»»
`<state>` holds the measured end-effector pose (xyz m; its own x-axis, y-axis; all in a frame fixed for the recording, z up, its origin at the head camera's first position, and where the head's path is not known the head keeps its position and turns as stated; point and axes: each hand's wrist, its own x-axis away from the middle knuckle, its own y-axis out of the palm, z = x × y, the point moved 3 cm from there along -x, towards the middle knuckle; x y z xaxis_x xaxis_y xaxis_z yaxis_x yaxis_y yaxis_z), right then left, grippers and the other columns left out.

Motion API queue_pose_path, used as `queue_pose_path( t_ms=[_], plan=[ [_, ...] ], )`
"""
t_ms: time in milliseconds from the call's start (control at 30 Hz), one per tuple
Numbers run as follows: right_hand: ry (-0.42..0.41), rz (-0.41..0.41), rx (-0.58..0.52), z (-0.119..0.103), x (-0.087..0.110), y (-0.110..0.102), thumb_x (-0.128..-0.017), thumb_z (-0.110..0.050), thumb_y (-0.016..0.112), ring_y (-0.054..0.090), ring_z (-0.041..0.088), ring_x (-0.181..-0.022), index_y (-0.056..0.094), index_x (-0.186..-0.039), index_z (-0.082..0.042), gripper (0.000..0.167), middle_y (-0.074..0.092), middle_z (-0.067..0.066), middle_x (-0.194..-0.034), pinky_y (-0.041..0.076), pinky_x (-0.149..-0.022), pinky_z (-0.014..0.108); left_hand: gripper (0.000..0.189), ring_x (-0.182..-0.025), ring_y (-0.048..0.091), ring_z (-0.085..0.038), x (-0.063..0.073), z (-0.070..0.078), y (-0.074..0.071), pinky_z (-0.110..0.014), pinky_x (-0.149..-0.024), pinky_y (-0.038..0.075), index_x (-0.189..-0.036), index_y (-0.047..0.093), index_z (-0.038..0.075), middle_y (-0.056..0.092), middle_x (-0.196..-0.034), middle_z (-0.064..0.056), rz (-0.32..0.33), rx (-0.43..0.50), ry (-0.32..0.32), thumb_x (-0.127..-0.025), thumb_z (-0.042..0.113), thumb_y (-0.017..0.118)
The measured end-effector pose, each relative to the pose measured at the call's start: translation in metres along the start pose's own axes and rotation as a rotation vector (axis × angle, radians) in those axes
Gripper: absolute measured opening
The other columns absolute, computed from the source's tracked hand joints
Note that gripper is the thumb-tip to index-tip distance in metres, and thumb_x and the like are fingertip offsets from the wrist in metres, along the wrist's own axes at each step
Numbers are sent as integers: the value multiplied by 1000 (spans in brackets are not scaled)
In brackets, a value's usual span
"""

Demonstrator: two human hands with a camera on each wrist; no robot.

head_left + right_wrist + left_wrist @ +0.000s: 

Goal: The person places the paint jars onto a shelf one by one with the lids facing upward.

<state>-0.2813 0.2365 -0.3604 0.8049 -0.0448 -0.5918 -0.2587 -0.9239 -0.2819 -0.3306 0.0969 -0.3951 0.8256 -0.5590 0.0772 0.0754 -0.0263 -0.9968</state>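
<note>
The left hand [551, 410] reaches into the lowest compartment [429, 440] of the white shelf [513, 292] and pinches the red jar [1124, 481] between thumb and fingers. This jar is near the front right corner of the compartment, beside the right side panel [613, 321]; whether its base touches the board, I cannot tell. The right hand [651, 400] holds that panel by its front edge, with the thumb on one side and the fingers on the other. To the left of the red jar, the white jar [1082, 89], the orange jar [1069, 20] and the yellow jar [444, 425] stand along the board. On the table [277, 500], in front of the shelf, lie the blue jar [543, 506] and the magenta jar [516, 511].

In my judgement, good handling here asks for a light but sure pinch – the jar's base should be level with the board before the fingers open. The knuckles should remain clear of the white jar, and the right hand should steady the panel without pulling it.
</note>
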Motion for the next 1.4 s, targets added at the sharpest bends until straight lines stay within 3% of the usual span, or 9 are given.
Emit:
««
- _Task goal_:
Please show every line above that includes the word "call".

- _Your solution_:
t_ms: time in milliseconds from the call's start (control at 30 Hz), one per tuple
The measured end-effector pose, each relative to the pose measured at the call's start: translation in metres along the start pose's own axes and rotation as a rotation vector (axis × angle, radians) in those axes

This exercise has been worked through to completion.